§ **YOUR OBJECTIVE**: From the line containing "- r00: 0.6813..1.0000" down to the line containing "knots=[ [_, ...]" in the records below, reproduce every line exactly, ends included, and omit all others.
┄┄┄┄┄┄┄┄┄┄┄┄┄┄┄┄┄┄┄┄
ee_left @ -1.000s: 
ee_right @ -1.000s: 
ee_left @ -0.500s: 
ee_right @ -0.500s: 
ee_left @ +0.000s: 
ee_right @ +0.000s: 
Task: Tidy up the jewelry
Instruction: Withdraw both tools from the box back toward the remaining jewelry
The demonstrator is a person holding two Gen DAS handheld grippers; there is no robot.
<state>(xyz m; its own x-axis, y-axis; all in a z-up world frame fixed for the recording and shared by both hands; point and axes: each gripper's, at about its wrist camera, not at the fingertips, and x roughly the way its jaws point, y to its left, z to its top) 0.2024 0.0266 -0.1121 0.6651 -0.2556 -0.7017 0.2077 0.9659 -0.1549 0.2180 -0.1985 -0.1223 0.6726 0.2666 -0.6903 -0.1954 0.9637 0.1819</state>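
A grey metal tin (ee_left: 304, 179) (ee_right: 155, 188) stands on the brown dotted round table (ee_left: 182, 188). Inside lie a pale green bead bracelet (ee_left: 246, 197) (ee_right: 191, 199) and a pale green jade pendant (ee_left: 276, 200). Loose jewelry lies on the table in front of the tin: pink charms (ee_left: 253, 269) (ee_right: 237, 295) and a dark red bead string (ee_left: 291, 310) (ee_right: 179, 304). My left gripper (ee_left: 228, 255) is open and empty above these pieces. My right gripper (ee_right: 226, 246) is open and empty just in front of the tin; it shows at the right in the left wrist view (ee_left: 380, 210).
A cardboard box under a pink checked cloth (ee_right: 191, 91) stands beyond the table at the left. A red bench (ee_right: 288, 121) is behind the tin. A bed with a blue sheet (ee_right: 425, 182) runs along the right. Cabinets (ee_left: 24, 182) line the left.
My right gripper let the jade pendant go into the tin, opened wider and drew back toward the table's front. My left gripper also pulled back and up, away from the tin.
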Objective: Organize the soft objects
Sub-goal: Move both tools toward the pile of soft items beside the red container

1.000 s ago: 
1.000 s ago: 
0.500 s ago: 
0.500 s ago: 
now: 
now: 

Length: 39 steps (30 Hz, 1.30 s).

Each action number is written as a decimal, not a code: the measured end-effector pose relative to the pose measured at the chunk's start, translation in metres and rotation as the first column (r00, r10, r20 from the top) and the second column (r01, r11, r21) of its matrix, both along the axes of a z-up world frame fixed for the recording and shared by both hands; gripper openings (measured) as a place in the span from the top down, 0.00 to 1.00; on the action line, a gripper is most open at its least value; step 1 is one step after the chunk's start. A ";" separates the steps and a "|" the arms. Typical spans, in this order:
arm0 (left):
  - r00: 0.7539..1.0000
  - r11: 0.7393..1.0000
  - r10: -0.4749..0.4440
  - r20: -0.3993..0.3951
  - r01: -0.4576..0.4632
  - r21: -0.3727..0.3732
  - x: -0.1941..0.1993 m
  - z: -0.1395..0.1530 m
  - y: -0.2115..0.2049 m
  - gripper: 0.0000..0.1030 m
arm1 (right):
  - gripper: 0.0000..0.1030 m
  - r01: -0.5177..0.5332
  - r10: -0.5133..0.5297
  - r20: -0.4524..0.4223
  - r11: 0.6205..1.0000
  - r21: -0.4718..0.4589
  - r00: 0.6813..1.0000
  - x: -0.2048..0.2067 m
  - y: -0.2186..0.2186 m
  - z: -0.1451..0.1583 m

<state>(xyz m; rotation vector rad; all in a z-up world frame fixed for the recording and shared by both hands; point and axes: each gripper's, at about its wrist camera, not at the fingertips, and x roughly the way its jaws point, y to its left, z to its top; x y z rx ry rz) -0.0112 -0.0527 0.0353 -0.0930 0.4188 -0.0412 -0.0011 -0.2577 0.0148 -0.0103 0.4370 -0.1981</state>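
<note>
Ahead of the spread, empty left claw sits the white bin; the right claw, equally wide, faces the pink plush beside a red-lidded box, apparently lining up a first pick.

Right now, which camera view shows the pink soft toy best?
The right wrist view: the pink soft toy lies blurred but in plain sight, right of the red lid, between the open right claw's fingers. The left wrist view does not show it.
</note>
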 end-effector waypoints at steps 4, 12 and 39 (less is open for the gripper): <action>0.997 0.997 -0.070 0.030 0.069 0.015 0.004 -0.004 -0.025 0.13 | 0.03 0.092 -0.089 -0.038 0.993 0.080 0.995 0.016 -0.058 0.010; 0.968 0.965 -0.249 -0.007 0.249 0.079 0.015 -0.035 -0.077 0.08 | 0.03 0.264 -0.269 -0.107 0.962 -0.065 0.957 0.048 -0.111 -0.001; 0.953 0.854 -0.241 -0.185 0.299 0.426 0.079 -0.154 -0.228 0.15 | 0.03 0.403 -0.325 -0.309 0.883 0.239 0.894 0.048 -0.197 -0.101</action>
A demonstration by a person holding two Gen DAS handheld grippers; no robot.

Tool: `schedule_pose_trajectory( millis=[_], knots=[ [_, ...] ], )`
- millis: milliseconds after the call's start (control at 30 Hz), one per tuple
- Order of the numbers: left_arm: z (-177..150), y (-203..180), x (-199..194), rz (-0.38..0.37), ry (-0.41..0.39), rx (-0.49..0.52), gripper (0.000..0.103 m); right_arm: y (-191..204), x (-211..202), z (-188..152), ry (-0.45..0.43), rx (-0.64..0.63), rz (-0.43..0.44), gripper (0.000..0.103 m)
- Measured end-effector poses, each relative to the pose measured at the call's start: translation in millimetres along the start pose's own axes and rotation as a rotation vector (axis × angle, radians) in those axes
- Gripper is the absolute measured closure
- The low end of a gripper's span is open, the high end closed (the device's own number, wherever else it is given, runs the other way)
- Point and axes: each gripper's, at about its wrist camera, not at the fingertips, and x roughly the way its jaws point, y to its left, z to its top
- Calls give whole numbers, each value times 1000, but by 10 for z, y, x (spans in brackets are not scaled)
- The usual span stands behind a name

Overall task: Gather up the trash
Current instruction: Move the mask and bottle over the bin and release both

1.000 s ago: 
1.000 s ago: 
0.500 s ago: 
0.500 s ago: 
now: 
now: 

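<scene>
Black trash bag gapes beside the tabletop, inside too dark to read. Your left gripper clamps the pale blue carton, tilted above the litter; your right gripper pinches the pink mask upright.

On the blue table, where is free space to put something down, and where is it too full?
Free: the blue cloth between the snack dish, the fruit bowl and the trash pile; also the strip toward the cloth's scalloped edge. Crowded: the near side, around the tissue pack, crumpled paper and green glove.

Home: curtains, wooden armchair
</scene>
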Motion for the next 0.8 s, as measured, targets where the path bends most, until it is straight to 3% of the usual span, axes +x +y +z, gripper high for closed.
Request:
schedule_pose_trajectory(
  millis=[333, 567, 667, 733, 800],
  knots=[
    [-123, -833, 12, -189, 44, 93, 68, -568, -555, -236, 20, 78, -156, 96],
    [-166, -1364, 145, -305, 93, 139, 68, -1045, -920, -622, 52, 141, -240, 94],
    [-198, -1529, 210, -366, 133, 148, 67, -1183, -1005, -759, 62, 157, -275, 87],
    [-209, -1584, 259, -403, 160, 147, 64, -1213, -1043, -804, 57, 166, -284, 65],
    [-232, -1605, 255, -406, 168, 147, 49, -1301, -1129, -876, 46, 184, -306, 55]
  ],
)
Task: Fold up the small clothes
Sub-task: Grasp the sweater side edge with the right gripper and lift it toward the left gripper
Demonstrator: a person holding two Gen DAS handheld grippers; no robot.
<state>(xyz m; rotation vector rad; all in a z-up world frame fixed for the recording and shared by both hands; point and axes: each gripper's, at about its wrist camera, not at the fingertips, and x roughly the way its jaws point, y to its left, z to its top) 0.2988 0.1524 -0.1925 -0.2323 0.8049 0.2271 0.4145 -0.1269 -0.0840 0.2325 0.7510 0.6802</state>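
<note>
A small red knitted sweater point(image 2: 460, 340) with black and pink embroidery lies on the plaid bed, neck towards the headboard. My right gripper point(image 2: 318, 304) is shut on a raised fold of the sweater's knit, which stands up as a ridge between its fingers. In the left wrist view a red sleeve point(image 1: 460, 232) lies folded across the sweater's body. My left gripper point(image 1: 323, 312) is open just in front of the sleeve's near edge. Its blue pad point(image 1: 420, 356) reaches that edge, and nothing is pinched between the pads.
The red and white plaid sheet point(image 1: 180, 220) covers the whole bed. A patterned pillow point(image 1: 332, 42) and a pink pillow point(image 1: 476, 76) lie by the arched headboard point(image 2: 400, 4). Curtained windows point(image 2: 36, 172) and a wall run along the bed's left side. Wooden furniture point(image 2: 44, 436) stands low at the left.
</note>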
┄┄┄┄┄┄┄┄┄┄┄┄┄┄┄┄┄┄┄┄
§ **COMPLETED TASK**:
  - r00: 0.6813..1.0000
  - x: -0.2048..0.2067 m
  - y: -0.2186..0.2186 m
  - z: -0.1451..0.1583 m

<state>(xyz m; rotation vector rad; all in a z-up world frame fixed for the recording and shared by both hands; point and axes: each gripper's, at about its wrist camera, not at the fingertips, and x roughly the way its jaws point, y to its left, z to its top; x y z rx ry rz) -0.0112 -0.0527 0.0353 -0.0930 0.4188 -0.0412 -0.0011 -0.2577 0.0148 -0.0103 0.4370 -0.1981</state>
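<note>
Ahead of the spread, empty left claw sits the white bin; the right claw, equally wide, faces the pink plush beside a red-lidded box, apparently lining up a first pick.

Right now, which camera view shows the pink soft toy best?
The right wrist view: the pink soft toy lies blurred but in plain sight, right of the red lid, between the open right claw's fingers. The left wrist view does not show it.
</note>
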 end-effector waypoints at steps 4, 12 and 39 (less is open for the gripper): <action>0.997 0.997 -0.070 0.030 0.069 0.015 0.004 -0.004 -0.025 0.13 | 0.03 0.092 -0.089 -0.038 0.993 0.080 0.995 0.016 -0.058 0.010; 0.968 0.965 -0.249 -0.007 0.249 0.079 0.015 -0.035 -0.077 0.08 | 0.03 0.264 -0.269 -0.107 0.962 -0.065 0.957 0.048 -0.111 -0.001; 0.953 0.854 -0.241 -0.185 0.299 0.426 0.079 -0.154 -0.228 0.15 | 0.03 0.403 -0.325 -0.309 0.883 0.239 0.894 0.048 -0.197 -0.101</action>
A demonstration by a person holding two Gen DAS handheld grippers; no robot.

Tool: `schedule_pose_trajectory( millis=[_], knots=[ [_, ...] ], )`

The exercise concludes with this answer.